Tuesday 6 November 2018

A Tale of 2 Musicians (1 of 2)

During my time in the dating game, I've had the chance to date two musicians. No, not at the same time, that would be weird. But nevertheless, I have dated two musicians. Both were worlds apart, may I add. For example, one is actually signed to a record label, and has produced actual music that is available for streaming on Spotify, whilst the other is happy busking his little heart out in Liverpool city centre; getting about £70 in an hour if he starts playing a Beatles song. No doubt about it, both were incredibly talented. However, neither of them were for me.

As a stereotypical white girl, I've always loved the idea of dating a rockstar, or a musician. I mean come on, who hasn't? But honestly? I think I'll stick with dreaming about it rather than actually attempting to do it. Because let me tell you, it's not all it's cracked up to be. Although hey, maybe I just dated the wrong musicians.

After coming out of a relationship, my first Tinder date this year was with a musician; 'C'. A part Scottish, part Scouse musician. I think the fact that he was a musician was the reason I swiped 'right' on his profile actually. He looked cool. Edgy. Artsy. Different. Plus, if you can play some kind of instrument, or have any talent at all - I'll probably instantly find you attractive. He wore denim jackets and Doc Martens; so old school. None of that iced gem haircut, or Yeezys that every guy seems to have, and wear these days. And I loved that. His Instagram was full of gigs he'd attended, or videos of himself busking, or even doing his own gigs. He could sing, play guitar and piano. He had a lovely voice. Though, I'm just glad that when you upload a video on Instagram, it doesn't tell you how many times a specific person has watched it. Because, I shit you not... I must've watched his a good 39437 times, and that's no lie. I guess you could say I was in awe of his voice and talent. I was impressed. I was certainly willing to let him sing me to sleep. 

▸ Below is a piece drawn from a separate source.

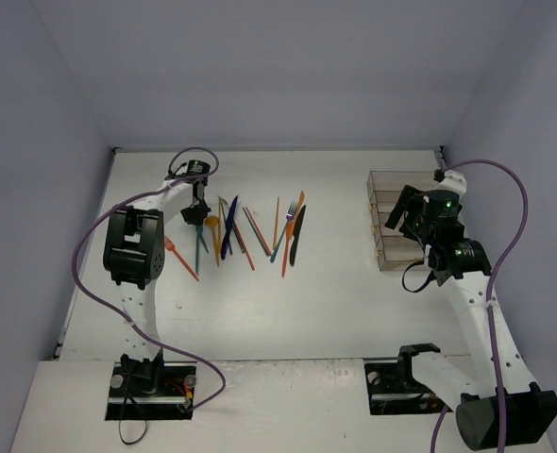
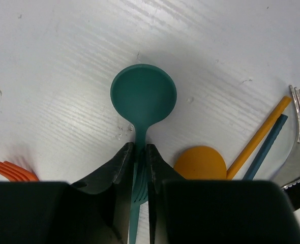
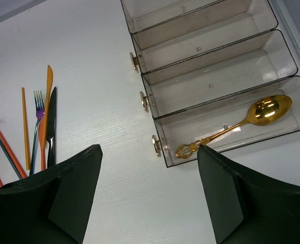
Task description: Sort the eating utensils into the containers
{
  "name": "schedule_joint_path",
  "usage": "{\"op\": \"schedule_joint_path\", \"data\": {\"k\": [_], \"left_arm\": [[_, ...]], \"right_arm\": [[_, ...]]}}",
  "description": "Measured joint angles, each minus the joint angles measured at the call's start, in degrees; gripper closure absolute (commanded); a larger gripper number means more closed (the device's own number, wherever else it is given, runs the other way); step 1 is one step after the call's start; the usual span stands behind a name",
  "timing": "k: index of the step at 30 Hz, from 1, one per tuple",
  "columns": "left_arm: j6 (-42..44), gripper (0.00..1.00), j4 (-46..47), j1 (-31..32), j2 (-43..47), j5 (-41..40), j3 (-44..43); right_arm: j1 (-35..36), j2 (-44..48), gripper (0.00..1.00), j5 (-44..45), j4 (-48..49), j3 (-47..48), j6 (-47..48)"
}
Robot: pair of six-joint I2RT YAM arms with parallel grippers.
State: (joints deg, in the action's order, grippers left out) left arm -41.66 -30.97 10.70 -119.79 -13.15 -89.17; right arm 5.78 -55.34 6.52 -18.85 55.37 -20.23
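Teal spoon lay on the table, far left, your left gripper pinching its neck. Right gripper hung spread by the containers. Thin handle could've pivoted on lift and snagged the orange spoon just beside it.

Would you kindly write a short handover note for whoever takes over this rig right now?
Left gripper: shut on the neck of the teal spoon, which appears to lie on the table at the left of the utensil pile.
Right gripper: open, empty, above the clear bins.
Done: the gold spoon lies in the end bin; the other bins in view look empty.
Left: bin the teal spoon, then sort the pile's forks, knives, spoons and chopsticks.
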Motion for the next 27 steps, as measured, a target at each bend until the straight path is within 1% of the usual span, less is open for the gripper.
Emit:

Anyway, after we matched we began talking, (obviously). And you know how it goes, after exchanging a few messages you opt to messaging via another app/messenger. So that happened, and before I knew it, we were talking via Instagram messages and Snapchat. Yes, two completely different conversations with the same person - I like that sometimes though. It makes me feel as though someone is genuinely interested in talking to me. It can be fun. We talked pretty much all day, every day. Apart from times when we couldn't, like when he was in work. I remember one time, actually, it might have been more than one time; we stayed up until 3am texting. Pointless things, random stories. It was nice, especially having come from a relationship where texting did not exist. I really enjoyed talking to him. Not only did he have good banter, he was sarcastic as hell, but confident with it; in a good way. Naturally we talked music, and I discovered that he liked old music. The music my parents and your parents would listen to. Forget chart music. Now, The 1975 are one of my favourite bands. 'C' said he'd heard of them, but not actually listened to their music, (I know, what a travesty). Fair to say that by the end of that chat, he had listened to their entire album.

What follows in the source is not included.